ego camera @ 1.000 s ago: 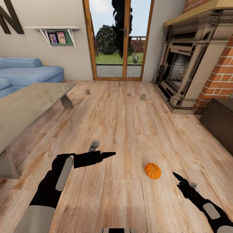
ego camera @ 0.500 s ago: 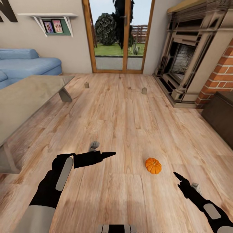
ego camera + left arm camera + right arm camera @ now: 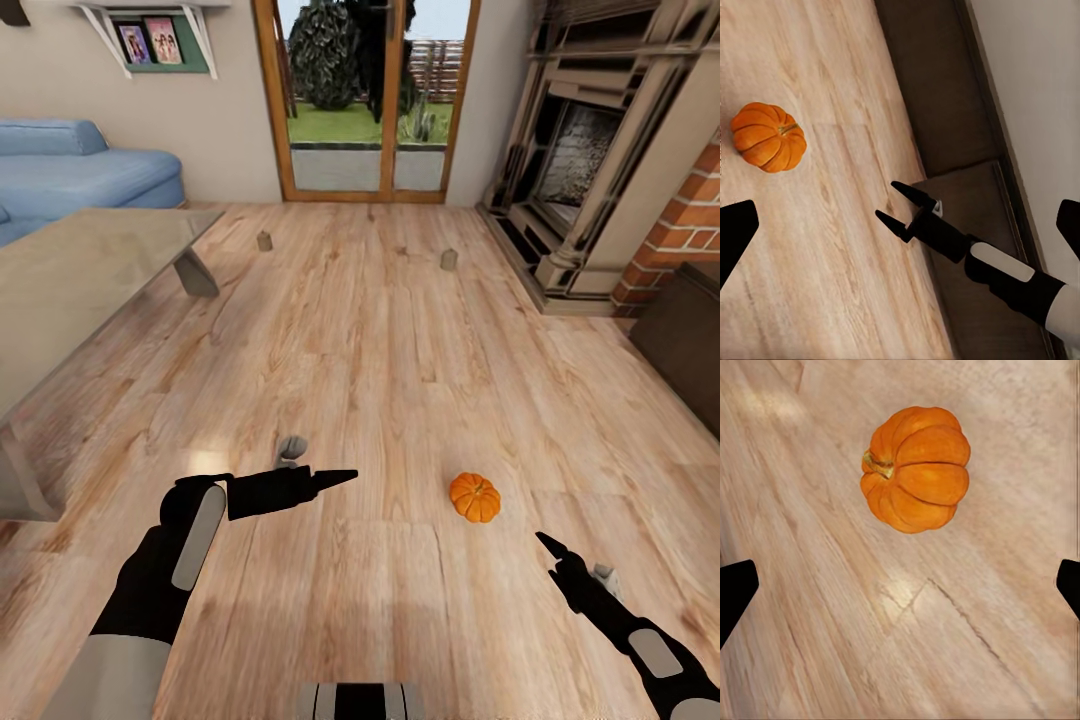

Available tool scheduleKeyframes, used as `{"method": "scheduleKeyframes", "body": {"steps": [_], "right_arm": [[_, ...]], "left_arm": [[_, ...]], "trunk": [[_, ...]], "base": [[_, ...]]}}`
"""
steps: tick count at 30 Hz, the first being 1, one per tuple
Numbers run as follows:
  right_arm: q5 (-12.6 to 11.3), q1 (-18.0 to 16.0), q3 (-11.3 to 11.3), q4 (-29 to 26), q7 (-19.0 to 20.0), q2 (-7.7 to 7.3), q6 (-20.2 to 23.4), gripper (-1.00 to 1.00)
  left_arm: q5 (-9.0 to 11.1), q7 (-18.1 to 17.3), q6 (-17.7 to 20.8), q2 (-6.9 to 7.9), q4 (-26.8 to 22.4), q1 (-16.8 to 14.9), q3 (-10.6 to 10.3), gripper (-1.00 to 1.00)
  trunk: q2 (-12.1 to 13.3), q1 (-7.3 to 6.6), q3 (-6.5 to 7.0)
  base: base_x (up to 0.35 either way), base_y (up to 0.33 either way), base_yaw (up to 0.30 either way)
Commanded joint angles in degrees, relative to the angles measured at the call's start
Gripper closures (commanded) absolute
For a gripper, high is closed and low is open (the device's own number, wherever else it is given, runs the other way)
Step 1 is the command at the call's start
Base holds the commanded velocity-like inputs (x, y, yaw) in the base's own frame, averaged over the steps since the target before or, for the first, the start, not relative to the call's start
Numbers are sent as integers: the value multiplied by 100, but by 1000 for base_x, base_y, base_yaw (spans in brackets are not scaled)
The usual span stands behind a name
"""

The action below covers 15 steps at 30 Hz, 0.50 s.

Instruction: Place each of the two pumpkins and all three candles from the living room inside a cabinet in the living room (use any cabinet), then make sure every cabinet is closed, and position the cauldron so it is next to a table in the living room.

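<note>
- A living room with a wooden floor, seen from the robot's head; both black arms reach forward low over the boards.
- One small orange pumpkin (image 3: 474,497) sits upright on the floor, stem up, touching nothing.
- The right claw (image 3: 548,545) hovers just short of the pumpkin — the pumpkin lies ahead of its tips and slightly toward the robot's left. Its two fingers stand apart, released and holding nothing; the left wrist view shows the gap between them clearly.
- In the right wrist view the pumpkin (image 3: 916,469) lies ahead, between the lines of the two spread fingertips, with bare floor before it.
- The left claw (image 3: 340,475) points across toward the pumpkin but is well apart from it. From the head view its fingers look close together, yet its own wrist view shows the tips at opposite edges, so it appears released and empty.
- The right arm is clearly nearer; the pumpkin is round, with no long axis to line up on.
- Two stubby candles (image 3: 265,241) (image 3: 449,260) stand far ahead of both claws, near the glass door.
- A low surface (image 3: 90,270) lies out beyond the left claw; a dark cabinet (image 3: 690,340) lies beyond the right claw.
</note>
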Motion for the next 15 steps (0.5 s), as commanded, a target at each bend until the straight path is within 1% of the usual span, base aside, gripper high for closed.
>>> {"method": "scheduleKeyframes", "body": {"steps": [1, 15], "right_arm": [[-32, -4, -26, 3, 11, 1, 50, -100], [-32, -4, -11, 10, -2, 5, 57, -100]], "left_arm": [[-8, -24, 23, -2, -1, -3, 4, -100], [-8, -31, 23, -2, -1, -6, 4, -100]], "trunk": [[-3, 1, -27], [-22, 37, -337]], "base": [[0, 0, 0], [0, 0, 0]]}}
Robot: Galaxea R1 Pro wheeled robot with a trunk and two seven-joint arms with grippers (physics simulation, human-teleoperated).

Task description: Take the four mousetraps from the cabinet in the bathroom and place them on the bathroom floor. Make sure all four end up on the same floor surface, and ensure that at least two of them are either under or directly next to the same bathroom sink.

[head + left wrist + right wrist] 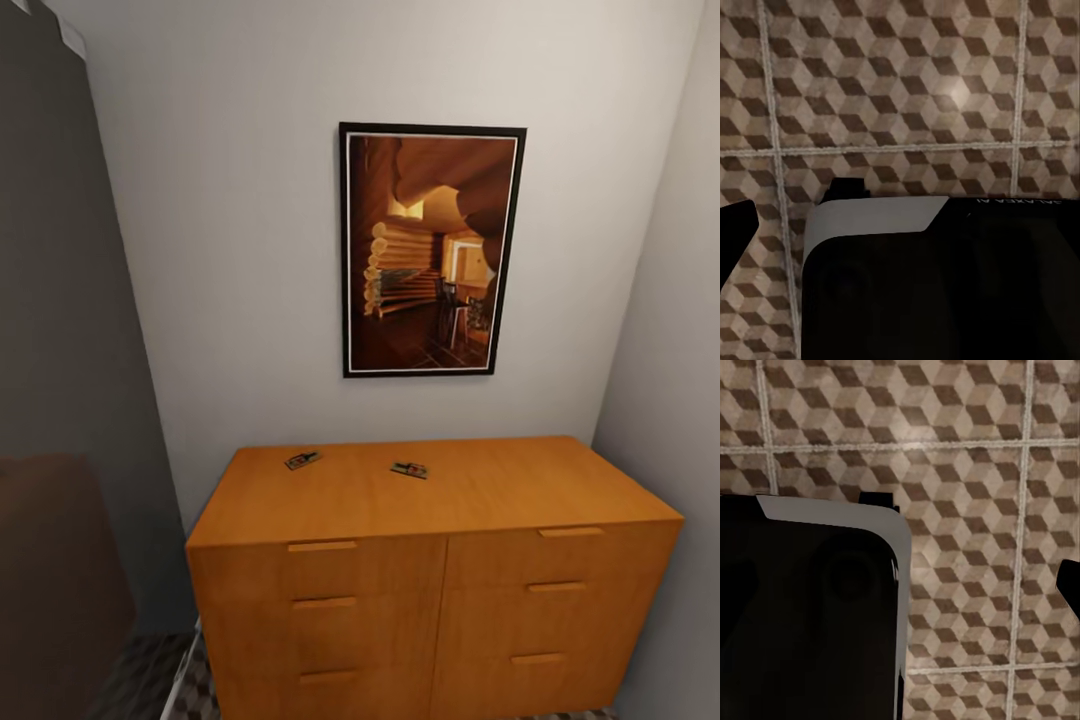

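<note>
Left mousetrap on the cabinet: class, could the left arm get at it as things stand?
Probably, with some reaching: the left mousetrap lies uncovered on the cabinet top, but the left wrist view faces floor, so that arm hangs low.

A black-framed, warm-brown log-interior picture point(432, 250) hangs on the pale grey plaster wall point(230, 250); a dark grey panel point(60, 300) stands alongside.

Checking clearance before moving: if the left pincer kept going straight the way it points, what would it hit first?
Most likely the bathroom floor: its wrist camera looks onto cube-patterned tiles, nothing lying between, though how far off is unclear.
</note>
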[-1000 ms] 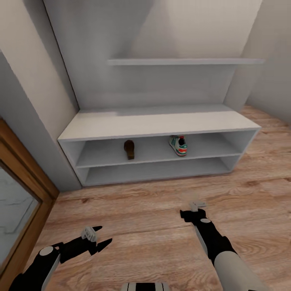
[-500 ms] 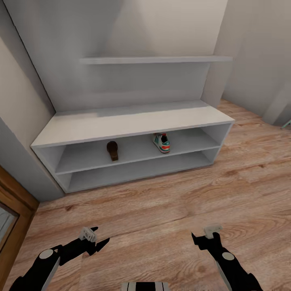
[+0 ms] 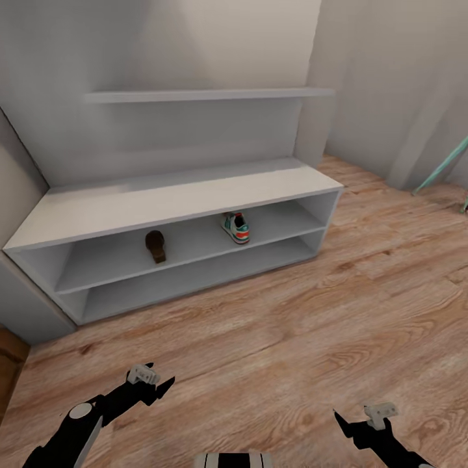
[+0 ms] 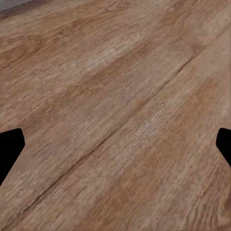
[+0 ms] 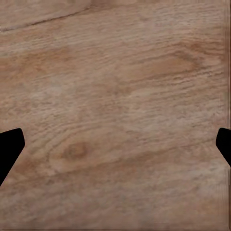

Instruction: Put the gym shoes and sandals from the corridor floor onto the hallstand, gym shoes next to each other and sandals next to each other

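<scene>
The pale grey hallstand stands against the wall at the back left of the head view. On its upper open shelf lie one brown sandal and, to its right, one white gym shoe with green stripes and a red heel. They lie apart from each other. My left gripper hangs open over the wood floor at the lower left. My right gripper is open at the lower right. Both wrist views look down on bare planks between spread fingertips. The other shoe and sandal are out of view.
A teal frame leans at the far right edge. A brown wooden frame corner shows at the lower left. The hallstand's bench top and lower shelf hold nothing. Floor stretches open to the right.
The whole picture has slid left, so the camera has turned right. My right gripper now sits lower and further right in the head view. The shoe and sandal stay on the shelf.
</scene>
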### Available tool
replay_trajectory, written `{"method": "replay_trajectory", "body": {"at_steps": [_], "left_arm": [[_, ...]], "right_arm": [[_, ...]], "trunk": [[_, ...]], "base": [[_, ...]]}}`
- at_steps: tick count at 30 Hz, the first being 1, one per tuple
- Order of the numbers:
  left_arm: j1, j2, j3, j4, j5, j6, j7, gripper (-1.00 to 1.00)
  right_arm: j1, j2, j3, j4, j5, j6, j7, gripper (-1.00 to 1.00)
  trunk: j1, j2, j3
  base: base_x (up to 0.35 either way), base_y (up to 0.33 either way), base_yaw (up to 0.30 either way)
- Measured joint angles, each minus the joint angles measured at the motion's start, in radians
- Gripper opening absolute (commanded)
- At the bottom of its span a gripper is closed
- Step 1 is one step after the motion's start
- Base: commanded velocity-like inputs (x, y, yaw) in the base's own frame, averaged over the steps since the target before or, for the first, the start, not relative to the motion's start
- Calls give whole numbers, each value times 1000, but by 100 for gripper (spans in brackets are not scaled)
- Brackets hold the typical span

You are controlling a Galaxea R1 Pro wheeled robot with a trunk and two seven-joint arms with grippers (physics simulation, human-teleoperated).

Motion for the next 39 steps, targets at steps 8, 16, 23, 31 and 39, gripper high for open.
{"method": "replay_trajectory", "body": {"at_steps": [8, 16, 23, 31, 39], "left_arm": [[0, -20, 2, 33, 5, 0, 16, 100], [0, -22, 6, 40, 7, 0, 18, 100], [0, -18, 9, 34, 8, 2, 18, 100], [0, -17, 9, 33, 7, 1, 19, 100], [0, -21, 9, 40, 7, 1, 66, 100]], "right_arm": [[3, -3, -3, 17, -1, -24, 3, 100], [3, -4, -4, 36, -2, -25, 3, 100], [3, -5, -4, 38, -2, -25, 5, 100], [3, -6, -4, 39, -2, -25, 5, 100], [3, -5, -4, 39, -2, -25, 4, 100]], "trunk": [[0, 0, 0], [-1, 0, 8], [-3, 2, 27], [-3, 2, 30], [-3, 2, 36]], "base": [[0, 0, -271], [0, 0, -282], [0, 0, -283], [0, 0, -285], [0, 0, -286]]}}
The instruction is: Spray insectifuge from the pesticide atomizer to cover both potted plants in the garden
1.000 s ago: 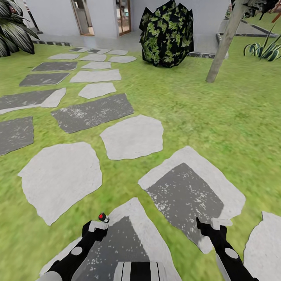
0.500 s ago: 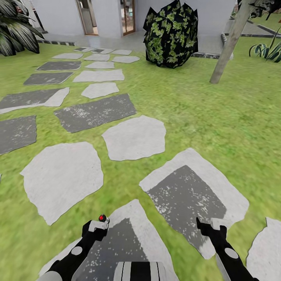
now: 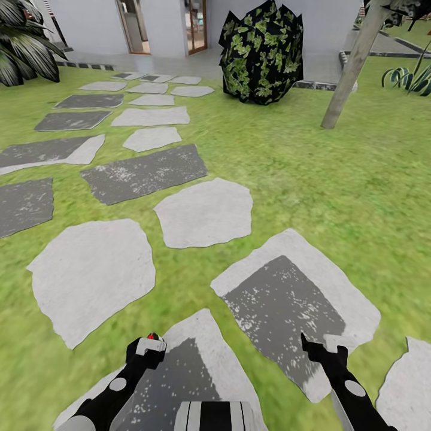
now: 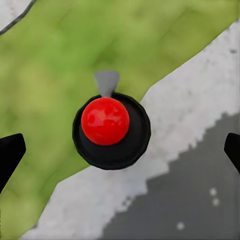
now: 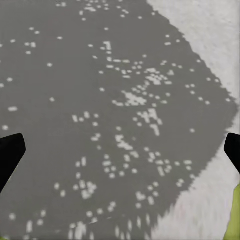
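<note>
Sighting along the left gripper [image 4: 120, 152], the pesticide atomizer [image 4: 111, 131] was recorded end-on, red cap toward the wrist, centred between spread fingers, contact unresolved; the right gripper [image 5: 120, 152] was spread, empty, over paving [image 5: 100, 90]

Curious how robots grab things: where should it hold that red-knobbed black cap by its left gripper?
Probably the round black cap under the red knob, approached from its top as the left wrist camera looks, fingers on opposite sides, clear of the grey spout. Fingertips of the left gripper flank it without touching; anything below is hidden.
</note>
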Motion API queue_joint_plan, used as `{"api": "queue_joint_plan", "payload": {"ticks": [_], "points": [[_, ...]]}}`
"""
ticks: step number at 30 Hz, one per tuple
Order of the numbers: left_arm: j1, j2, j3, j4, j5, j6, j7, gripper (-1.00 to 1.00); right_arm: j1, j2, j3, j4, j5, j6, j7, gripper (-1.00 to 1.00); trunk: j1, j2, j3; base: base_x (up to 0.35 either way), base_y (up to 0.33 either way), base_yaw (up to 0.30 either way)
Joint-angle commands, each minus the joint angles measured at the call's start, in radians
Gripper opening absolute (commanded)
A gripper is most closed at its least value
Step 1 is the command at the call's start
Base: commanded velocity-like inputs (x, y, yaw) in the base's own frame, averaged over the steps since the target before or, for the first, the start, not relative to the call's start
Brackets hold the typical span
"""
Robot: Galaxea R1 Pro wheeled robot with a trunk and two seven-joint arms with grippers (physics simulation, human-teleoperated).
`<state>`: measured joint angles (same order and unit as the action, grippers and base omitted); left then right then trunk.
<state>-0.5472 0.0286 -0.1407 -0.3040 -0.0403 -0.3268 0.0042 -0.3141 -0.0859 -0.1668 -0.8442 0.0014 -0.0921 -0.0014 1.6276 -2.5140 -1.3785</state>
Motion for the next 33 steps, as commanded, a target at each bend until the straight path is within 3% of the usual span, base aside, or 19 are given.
{"api": "queue_joint_plan", "payload": {"ticks": [1,9,13,33], "points": [[0.0,0.0,-0.002,0.001,-0.004,-0.003,0.0,1.0,0.0,0.0,0.0,0.001,0.0,-0.003,0.0,1.0,0.0,0.0,-0.001,0.0,0.0,0.0],[0.0,0.001,-0.002,0.005,-0.004,-0.003,0.0,1.0,0.0,0.0,0.0,0.001,0.0,-0.003,0.0,1.0,0.003,-0.002,-0.033,0.0,0.0,0.0],[0.0,0.001,-0.002,0.004,-0.004,-0.003,0.0,1.0,0.0,0.0,0.0,0.001,0.0,-0.003,0.0,1.0,0.003,-0.002,-0.038,0.0,0.0,0.0],[0.0,0.001,0.0,0.003,-0.004,-0.003,0.002,1.0,0.0,0.0,0.0,0.001,0.0,-0.003,0.0,1.0,0.003,-0.002,-0.041,0.0,0.0,0.05]]}}
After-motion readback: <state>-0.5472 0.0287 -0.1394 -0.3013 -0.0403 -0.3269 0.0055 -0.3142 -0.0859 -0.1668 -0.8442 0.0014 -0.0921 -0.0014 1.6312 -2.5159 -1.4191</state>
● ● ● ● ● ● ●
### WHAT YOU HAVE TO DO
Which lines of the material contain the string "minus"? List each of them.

### OUTPUT OF THE TASK
- Measured joint angles, each minus the joint angles measured at the motion's start, in radians
Joint-angle commands, each minus the joint angles measured at the call's start, in radians

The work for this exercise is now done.